AIM OF THE EXERCISE> Your task is to copy each line of the records that includes the string "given".

———

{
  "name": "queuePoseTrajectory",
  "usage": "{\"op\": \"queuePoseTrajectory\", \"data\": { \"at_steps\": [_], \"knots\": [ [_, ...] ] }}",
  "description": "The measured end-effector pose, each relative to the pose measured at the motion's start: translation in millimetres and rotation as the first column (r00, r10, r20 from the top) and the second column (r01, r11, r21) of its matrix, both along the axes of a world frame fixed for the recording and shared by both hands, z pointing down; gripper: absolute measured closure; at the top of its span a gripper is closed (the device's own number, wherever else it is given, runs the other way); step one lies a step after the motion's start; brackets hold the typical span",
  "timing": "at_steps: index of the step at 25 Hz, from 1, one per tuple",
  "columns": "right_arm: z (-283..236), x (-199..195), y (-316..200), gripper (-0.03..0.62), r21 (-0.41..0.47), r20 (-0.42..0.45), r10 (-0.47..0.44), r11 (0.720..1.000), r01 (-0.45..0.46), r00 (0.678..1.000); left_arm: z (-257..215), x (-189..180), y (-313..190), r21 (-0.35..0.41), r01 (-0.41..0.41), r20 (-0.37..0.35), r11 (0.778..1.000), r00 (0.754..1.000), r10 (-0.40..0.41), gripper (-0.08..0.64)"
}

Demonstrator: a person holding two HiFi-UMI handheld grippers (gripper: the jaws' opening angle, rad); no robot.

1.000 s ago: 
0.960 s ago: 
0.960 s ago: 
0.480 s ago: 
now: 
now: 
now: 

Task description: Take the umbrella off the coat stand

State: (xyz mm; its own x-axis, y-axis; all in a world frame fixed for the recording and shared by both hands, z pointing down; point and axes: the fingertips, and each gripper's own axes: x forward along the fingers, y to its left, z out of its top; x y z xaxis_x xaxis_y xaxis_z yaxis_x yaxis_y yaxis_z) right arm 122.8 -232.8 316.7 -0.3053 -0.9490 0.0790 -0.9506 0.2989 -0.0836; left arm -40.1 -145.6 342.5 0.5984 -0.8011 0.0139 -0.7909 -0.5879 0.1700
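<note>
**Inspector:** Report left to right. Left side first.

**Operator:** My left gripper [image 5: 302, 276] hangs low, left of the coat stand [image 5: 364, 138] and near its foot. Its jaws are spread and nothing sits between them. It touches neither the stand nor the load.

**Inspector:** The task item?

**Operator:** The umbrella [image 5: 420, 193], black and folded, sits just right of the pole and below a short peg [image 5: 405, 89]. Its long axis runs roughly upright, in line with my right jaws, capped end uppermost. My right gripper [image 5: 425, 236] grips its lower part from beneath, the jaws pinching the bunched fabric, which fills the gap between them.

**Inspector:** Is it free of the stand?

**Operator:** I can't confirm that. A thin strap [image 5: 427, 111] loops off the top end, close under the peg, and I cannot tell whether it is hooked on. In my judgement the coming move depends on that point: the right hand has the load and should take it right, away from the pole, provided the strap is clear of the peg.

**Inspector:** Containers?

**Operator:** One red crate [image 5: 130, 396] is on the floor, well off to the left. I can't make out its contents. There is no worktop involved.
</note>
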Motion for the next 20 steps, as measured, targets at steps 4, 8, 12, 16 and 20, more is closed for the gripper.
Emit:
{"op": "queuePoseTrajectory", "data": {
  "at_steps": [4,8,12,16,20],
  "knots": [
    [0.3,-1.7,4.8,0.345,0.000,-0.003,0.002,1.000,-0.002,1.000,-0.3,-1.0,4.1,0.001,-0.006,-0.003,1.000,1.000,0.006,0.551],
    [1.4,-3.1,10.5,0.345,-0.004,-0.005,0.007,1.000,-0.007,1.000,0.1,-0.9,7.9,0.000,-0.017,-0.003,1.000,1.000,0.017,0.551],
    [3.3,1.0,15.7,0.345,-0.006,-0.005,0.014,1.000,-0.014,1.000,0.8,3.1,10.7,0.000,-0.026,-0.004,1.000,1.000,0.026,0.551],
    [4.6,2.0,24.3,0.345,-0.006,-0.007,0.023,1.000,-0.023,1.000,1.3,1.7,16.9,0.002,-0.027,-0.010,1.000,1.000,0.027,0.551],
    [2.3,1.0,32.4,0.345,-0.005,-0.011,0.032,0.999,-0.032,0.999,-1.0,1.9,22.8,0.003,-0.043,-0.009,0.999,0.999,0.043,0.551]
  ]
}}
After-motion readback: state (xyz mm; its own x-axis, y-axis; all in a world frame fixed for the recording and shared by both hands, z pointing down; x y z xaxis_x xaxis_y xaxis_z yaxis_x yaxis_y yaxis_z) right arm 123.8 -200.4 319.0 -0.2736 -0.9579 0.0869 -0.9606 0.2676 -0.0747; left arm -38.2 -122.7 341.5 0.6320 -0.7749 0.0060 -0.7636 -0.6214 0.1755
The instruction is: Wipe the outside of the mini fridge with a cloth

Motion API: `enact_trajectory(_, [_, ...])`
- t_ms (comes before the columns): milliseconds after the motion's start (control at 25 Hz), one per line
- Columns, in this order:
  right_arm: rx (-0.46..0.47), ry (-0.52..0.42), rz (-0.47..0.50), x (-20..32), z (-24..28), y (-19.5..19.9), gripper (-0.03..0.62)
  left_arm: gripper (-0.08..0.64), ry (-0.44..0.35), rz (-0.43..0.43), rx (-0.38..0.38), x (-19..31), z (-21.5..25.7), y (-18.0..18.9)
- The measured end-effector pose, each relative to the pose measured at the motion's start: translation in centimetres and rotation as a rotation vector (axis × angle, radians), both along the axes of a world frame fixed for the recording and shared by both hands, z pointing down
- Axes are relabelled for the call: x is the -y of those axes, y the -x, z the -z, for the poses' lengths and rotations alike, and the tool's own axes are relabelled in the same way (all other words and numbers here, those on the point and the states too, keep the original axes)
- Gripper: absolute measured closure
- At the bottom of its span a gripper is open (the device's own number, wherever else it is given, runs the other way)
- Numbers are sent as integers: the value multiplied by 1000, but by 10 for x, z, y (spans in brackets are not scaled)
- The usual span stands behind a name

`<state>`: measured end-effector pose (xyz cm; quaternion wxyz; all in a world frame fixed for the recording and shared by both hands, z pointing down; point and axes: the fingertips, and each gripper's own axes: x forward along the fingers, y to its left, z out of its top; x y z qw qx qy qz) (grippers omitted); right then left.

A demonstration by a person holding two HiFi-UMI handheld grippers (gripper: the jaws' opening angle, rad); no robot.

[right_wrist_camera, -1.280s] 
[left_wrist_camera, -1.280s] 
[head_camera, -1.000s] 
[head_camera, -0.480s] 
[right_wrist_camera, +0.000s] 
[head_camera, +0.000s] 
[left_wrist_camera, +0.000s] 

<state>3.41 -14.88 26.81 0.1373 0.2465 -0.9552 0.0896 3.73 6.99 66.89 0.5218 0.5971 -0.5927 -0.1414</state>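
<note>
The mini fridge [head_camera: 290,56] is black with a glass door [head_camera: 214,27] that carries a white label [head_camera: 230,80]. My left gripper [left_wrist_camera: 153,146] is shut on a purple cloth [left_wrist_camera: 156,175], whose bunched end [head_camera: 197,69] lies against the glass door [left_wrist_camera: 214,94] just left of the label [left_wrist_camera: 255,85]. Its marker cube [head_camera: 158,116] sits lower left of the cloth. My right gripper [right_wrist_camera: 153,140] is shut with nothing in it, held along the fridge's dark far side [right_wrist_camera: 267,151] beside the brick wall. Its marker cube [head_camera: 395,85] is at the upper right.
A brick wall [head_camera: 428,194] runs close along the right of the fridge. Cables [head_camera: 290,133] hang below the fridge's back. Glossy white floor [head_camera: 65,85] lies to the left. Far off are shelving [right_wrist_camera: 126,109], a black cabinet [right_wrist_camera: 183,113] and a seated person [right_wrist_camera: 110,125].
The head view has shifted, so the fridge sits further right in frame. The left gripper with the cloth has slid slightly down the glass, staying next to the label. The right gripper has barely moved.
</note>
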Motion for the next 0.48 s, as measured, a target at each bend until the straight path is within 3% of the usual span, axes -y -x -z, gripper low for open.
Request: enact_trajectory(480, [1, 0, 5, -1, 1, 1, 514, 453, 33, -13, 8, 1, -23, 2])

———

REPLY TO THE EXERCISE>
  "description": "The measured end-effector pose, each relative to the pose measured at the motion's start: translation in millimetres and rotation as the first column (r00, r10, r20 from the top) and the second column (r01, r11, r21) of its matrix, both along the axes of a world frame fixed for the recording and shared by both hands, z pointing down; gripper: absolute measured closure; at the top of its span a gripper is closed (the device's own number, wherever else it is given, runs the other way); step one lies a step after the motion's start; brackets hold the typical span",
- At the bottom of its span a gripper is open (the device's own number, wherever else it is given, runs the other way)

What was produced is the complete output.